Professor Raanan Rein of Tel Aviv University will join the Bud Shorstein Center for Jewish Studies as the Alexander Grass Chair in Jewish Studies in August 2025. A leading historian who has published some fifty books, Rein is the world’s foremost authority on Jewish experiences in Latin America. At the University of Florida, he will teach courses for the Shorstein Center, as well as for the Center for Latin American Studies and the Department of History.

“I am thrilled about joining the University of Florida at Gainesville, to a large extent because of the excellent colleagues in the Shorstein Center and in the History Department and at the Center for Latin American Studies,” says Rein.

“Having Raanan join the Shorstein Center as the Alexander Grass Chair is a major step forward for us,” says Center director Norman Goda. “The holder of the Alexander Grass Chair should be a highly productive senior scholar who is known globally. Raanan practically invented the field of Jewish Latin American Studies and he has won numerous awards for his scholarship. There is also a growing Jewish population in Florida that comes from South American and the Caribbean which will have great interest in Raanan’s work. It is an excellent match.”

Rein was born in Givatayim in Israel and began his career as a journalist in the Israeli media. He then completed his academic studies at Tel Aviv University and graduated in 1986 with a BA in Political Science and History. His doctoral dissertation dealt with the alliance between Francisco Franco’s Spain and Juan Perón’s Argentina after World War II. He later became the Elias Sourasky Professor of Latin American and Spanish History at Tel Aviv University and has garnered honors from the Spanish and Argentine governments.

“Argentina has always had a large and vibrant Jewish community,” says Rein. “My wife was born in Argentina, and this also strengthened my ties to Argentina in general, and to the Jewish community of Argentina in particular.”

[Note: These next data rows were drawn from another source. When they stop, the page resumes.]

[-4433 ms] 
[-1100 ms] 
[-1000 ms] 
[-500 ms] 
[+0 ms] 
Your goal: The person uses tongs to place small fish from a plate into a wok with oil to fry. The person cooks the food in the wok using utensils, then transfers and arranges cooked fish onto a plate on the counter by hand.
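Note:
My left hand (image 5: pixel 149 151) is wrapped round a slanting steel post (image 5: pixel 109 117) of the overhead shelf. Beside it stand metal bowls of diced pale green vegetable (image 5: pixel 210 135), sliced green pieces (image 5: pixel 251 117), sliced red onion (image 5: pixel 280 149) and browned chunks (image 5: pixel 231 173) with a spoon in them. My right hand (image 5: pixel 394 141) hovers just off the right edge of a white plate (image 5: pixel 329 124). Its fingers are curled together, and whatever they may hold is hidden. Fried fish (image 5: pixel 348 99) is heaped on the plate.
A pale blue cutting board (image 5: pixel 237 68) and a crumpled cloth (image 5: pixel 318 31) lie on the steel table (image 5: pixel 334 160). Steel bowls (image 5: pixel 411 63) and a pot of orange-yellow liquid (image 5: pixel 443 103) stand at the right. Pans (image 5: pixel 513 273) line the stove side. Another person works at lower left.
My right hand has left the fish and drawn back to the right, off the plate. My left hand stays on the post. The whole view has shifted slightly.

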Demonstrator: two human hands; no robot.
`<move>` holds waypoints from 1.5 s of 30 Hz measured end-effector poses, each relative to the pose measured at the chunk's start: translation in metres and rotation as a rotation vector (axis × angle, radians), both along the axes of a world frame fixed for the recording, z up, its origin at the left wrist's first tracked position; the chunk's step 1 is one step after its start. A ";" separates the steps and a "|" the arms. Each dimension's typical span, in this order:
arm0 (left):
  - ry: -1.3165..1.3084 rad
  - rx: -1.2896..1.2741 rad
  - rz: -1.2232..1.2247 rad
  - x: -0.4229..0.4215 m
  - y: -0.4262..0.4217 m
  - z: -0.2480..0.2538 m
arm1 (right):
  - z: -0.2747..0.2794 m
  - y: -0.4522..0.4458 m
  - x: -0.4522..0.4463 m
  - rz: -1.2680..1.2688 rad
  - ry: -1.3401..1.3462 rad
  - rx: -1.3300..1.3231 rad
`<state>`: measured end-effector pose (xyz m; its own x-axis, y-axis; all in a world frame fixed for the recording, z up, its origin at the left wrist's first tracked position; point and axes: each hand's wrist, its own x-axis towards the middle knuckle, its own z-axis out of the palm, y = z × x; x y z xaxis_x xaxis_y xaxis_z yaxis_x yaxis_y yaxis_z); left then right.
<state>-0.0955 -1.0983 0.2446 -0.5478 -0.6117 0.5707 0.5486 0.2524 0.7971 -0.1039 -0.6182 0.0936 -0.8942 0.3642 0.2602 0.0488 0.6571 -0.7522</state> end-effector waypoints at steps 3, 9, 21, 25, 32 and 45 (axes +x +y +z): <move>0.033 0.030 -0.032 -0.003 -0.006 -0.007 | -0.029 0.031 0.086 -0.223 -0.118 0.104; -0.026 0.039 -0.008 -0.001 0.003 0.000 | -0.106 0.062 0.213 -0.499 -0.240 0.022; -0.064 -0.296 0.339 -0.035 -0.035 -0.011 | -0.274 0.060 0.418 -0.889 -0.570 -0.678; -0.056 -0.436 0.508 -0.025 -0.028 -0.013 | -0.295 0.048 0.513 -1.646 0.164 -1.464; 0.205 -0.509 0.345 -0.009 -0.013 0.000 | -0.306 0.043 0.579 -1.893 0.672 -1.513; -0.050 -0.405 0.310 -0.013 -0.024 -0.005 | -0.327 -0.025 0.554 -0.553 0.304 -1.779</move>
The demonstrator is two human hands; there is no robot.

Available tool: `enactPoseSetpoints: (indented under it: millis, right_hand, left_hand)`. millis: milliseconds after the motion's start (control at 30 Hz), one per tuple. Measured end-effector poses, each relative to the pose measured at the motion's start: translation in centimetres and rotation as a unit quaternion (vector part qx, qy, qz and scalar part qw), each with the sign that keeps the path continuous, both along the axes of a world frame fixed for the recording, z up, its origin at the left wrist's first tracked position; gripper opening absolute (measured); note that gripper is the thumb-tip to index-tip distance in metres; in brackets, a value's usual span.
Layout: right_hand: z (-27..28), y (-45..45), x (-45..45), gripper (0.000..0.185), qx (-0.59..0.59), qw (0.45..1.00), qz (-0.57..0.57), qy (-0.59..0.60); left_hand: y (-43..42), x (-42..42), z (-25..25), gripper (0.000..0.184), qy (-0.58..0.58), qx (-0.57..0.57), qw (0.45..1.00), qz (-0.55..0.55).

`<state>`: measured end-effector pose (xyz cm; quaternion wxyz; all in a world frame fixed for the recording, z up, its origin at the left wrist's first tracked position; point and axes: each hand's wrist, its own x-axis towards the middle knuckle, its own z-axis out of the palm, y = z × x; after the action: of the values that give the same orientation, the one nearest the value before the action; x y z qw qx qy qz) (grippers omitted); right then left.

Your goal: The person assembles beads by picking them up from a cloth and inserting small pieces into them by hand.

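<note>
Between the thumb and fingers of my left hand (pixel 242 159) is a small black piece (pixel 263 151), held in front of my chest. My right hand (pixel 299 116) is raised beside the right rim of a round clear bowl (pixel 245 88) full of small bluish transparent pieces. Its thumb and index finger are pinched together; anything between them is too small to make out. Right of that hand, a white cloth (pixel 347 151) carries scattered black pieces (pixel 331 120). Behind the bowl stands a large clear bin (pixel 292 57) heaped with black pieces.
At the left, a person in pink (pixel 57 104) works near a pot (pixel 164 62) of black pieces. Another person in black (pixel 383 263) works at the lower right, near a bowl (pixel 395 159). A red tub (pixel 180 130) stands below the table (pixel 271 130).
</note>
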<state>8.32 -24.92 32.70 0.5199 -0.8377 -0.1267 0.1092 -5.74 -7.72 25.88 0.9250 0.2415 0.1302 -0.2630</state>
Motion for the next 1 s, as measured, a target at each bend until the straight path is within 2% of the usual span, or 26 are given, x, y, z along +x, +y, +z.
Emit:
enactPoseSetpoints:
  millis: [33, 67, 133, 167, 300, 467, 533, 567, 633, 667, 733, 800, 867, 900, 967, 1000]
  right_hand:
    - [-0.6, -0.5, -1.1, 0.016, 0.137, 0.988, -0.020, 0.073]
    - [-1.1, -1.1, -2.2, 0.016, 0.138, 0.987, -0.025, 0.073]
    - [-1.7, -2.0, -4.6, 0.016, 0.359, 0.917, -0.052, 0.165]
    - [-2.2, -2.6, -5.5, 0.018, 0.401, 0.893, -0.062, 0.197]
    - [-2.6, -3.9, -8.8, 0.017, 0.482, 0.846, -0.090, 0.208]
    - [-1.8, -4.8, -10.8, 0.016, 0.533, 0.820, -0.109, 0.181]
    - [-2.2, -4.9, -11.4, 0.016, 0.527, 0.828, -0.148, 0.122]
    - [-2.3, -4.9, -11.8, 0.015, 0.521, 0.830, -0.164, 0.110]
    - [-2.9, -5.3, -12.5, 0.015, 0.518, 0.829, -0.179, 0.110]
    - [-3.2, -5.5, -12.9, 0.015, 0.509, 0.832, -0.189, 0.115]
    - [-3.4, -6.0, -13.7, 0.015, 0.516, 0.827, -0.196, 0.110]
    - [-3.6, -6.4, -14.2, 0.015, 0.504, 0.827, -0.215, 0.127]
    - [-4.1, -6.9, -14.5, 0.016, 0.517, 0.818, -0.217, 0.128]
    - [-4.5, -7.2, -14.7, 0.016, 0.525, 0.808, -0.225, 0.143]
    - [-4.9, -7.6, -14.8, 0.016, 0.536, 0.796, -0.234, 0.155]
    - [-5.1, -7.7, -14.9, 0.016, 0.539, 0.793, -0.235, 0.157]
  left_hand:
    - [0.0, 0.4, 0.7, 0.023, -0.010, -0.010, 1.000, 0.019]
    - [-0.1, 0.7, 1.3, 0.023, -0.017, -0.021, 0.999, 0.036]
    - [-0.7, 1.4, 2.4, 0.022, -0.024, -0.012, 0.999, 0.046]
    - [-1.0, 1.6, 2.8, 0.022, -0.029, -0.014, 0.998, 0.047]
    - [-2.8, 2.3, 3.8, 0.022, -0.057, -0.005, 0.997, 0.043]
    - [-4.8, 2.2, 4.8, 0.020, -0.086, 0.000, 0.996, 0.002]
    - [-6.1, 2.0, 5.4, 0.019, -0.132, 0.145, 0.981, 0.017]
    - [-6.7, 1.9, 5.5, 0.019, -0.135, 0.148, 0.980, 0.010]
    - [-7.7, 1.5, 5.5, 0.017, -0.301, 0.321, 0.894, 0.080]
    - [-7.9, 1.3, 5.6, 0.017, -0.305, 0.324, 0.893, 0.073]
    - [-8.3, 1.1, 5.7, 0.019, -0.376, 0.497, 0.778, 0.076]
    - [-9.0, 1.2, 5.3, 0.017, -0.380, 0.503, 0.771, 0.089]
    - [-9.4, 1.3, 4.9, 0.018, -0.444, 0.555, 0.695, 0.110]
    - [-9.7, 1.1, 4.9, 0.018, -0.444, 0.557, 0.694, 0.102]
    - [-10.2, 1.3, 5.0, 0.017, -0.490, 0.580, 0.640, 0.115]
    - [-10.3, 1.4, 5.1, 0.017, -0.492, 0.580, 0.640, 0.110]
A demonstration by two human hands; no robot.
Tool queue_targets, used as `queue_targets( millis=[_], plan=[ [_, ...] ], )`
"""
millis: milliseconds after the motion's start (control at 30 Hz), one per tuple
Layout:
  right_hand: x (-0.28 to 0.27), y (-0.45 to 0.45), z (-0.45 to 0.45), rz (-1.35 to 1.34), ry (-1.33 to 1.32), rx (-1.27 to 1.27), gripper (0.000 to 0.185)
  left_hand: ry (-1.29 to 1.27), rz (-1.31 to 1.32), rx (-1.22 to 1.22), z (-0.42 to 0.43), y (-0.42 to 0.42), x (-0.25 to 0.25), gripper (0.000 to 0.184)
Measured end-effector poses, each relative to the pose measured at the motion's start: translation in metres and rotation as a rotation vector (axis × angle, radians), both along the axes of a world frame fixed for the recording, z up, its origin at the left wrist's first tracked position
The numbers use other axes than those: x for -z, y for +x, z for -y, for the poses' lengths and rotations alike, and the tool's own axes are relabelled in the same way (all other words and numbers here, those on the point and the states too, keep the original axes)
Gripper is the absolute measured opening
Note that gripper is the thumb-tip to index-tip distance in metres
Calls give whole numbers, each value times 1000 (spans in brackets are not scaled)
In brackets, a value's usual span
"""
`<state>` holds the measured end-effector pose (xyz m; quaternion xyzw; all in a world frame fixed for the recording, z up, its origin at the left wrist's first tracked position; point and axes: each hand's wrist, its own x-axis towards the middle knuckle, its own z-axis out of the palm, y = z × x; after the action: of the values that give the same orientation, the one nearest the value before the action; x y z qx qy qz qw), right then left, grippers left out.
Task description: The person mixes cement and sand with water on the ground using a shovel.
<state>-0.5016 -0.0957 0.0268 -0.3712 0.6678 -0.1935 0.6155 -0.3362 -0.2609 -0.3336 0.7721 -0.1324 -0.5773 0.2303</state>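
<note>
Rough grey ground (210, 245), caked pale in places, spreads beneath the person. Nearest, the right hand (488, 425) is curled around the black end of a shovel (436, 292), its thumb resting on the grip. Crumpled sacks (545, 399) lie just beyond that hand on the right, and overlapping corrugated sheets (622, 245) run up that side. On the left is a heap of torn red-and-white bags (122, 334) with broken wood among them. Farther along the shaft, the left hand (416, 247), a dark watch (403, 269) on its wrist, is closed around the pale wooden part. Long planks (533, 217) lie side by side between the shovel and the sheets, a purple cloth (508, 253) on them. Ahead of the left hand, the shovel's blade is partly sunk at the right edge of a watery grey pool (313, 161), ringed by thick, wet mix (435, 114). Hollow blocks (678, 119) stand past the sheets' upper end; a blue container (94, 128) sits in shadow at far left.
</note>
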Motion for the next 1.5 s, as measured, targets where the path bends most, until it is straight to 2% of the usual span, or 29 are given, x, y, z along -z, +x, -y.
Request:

Now, Rein, who is a member of Argentina’s National Academy of History, will work with the Shorstein Center, as well as the Latin American Studies and Department of History, to advance his work. “I think working with faculty members in these three different units will be a huge opportunity for me to develop both my research and my teaching at the University of Florida.”

Rein will teach courses at UF that have not been available before, and that both undergraduate and graduate students can take. “This fall there will be one undergraduate course called “The Other Promised Land,” about Jewish experiences in Argentina,” says Rein. “And during the Spring term an undergraduate class devoted to Nazi fugitives in Latin America, as well as a graduate seminar devoted to ethnic minorities in Latin America, including Jews, Arabs, and Asians.”

During his time at UF, Rein hopes to expand the UF Jewish Latin American Studies program.

“I’m excited and thrilled to join the faculty,” says Rein. “I think that the University of Florida can certainly become one of the top universities for students interested in Jewish Studies as well as in Jewish Latin American Studies.”